[Data items]
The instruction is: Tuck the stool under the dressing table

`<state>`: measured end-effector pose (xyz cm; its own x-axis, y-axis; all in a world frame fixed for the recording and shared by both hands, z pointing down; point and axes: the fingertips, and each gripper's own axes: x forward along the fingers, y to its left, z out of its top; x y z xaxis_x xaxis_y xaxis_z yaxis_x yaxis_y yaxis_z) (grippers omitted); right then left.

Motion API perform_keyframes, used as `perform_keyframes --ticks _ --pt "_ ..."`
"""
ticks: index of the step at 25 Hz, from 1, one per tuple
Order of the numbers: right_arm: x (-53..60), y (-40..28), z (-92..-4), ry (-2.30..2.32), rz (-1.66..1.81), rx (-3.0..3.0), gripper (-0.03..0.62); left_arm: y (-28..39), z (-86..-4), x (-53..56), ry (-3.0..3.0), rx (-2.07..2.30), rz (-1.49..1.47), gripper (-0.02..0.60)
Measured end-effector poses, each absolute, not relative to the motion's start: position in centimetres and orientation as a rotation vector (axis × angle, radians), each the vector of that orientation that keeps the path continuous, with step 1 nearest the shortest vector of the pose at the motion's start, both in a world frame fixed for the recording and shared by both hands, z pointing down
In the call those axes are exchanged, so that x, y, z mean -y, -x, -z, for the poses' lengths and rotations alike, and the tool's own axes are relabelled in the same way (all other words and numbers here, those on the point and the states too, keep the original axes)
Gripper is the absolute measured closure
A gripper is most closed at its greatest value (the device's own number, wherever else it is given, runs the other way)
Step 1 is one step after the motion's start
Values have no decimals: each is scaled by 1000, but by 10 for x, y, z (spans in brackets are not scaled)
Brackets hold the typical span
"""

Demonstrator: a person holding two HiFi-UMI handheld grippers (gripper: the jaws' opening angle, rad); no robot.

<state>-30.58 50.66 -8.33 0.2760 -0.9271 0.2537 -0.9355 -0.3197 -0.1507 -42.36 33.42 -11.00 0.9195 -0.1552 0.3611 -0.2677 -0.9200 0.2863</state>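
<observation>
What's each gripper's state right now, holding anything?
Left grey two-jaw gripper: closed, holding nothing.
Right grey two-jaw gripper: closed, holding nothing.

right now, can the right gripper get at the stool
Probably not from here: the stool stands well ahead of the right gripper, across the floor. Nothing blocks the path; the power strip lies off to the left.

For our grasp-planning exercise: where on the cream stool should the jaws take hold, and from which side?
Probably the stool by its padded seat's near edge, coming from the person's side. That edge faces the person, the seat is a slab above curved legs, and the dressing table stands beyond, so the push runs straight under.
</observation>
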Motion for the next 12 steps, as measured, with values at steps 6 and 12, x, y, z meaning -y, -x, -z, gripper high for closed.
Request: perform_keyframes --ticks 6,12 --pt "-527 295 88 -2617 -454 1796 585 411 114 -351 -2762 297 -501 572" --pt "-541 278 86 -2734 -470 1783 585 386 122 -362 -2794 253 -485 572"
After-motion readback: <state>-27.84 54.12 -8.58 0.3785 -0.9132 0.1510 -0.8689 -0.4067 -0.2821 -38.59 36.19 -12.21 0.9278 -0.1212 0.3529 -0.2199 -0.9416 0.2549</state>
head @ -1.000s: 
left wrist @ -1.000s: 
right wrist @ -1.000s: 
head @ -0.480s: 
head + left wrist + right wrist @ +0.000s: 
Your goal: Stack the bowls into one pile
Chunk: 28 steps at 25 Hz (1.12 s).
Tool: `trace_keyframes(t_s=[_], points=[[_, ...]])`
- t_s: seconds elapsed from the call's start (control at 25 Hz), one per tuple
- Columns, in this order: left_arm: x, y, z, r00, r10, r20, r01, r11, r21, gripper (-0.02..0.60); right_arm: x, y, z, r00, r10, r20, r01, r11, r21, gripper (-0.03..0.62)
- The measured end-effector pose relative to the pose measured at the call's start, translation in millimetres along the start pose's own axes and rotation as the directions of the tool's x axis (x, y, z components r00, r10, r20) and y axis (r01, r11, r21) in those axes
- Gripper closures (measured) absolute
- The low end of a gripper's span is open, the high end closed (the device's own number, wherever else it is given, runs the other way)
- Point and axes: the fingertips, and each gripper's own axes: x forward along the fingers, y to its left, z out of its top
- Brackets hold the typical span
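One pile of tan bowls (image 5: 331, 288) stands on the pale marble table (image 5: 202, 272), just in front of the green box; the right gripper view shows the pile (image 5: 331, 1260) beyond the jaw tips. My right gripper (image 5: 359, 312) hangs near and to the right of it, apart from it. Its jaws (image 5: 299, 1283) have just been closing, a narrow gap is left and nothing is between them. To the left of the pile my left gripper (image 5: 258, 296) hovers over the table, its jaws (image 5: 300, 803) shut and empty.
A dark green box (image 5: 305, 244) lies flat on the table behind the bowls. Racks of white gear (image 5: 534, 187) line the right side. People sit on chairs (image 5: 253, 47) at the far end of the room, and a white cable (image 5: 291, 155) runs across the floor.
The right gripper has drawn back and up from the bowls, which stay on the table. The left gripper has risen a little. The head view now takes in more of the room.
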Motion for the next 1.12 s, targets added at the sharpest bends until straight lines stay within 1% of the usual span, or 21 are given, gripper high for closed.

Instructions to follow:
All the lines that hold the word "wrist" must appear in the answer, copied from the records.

Completed exercise:
left wrist @ -1.000s: 
right wrist @ -1.000s: 
head + left wrist + right wrist @ +0.000s: 

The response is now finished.